Bonsoir,
Dans son essai "Les tabous de l'histoire", (réédité en Pocket, 2004), Marc Ferro aborde la question du tabou de l'antisémitisme de l'Etat français au lendemain de la fin de la guerre. Il écrit :
"Dans sa spécificité, [le sort des juifs] ne fut qu'allusivement évoqué lors du procès Pétain pour autant qu'il n'entrait pas dans le champ précis de l'accusation qui était la haute trahison. (...) Ce fut au procès de Maurras, le vieux leader antisémite de l'Action française, que le tabou fut ouvertement levé lorsque, condamné pour ses appels à la haine, il répondit : "C'est la revanche de Dreyfus."
Marc Ferro écrit ensuite que "les survivants du génocide ne manquèrent pas à leur retour de raconter, par écrit le plus souvent, ce qui avait été leur drame." Il rappelle que l'historienne Annette Wievorka a répertorié 150 témoignages entre 1945 et 1948. Et il ajoute :
"Toutefois, leur désir de réintégration dans la société, corollaire de celui qui conduisait à ne pas ressusciter la discrimination dont ils avaient été les victimes, les amena, comme en témoigne également le comportement des juifs alsaciens, à refouler le désenchantement que pouvait causer, chez eux, le silence de la République sur les crimes qui avaient été commis par l'Etat français.

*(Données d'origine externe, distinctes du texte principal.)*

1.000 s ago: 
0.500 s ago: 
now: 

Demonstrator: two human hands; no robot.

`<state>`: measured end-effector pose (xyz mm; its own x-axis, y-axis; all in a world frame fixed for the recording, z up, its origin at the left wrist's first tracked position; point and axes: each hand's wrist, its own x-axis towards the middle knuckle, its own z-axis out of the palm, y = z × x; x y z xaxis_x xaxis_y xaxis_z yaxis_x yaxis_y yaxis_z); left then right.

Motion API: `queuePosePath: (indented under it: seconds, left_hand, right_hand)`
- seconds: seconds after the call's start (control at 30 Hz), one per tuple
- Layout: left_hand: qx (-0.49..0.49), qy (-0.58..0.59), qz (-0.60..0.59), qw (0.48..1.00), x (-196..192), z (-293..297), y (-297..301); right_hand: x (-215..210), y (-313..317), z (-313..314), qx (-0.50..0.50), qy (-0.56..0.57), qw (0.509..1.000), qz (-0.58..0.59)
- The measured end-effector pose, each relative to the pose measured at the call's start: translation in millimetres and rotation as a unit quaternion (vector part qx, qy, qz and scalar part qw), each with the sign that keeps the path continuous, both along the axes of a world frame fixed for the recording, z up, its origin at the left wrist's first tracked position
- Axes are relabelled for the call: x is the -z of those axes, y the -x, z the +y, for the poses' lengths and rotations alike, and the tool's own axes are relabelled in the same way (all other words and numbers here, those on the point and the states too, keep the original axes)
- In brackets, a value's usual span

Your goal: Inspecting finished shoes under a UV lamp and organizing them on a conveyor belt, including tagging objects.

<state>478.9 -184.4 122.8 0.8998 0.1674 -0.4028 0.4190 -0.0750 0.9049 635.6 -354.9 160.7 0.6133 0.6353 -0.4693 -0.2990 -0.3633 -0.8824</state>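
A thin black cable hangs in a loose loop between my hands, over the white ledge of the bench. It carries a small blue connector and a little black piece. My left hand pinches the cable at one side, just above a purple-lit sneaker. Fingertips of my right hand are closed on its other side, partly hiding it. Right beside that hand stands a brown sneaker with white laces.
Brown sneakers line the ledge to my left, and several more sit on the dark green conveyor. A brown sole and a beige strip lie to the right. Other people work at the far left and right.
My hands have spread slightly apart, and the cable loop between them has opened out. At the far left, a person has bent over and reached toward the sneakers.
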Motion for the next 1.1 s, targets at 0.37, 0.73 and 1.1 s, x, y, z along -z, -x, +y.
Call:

Il y eut bien là un tabou, que, seulement en 2000, leva le président de la République, Jacques Chirac."
La raison de la durée de vie de ce tabou tient peut-être au fait que les postes-clés du "Vichy première période" étaient en grande partie aux mains d'anciens responsables de la IIIe République - Darlan en fut la figure emblématique - qui ne trouvèrent rien à redire aux lois et mesures antisémites décidées par l'Etat qu'ils servirent.
Il y a bien, hélas, une continuité antisémite et xénophobe entre la IIIe République crépusculaire et l'Etat français à travers une partie du personnel qui passa au service de Pétain par opportunisme, peur ou conviction.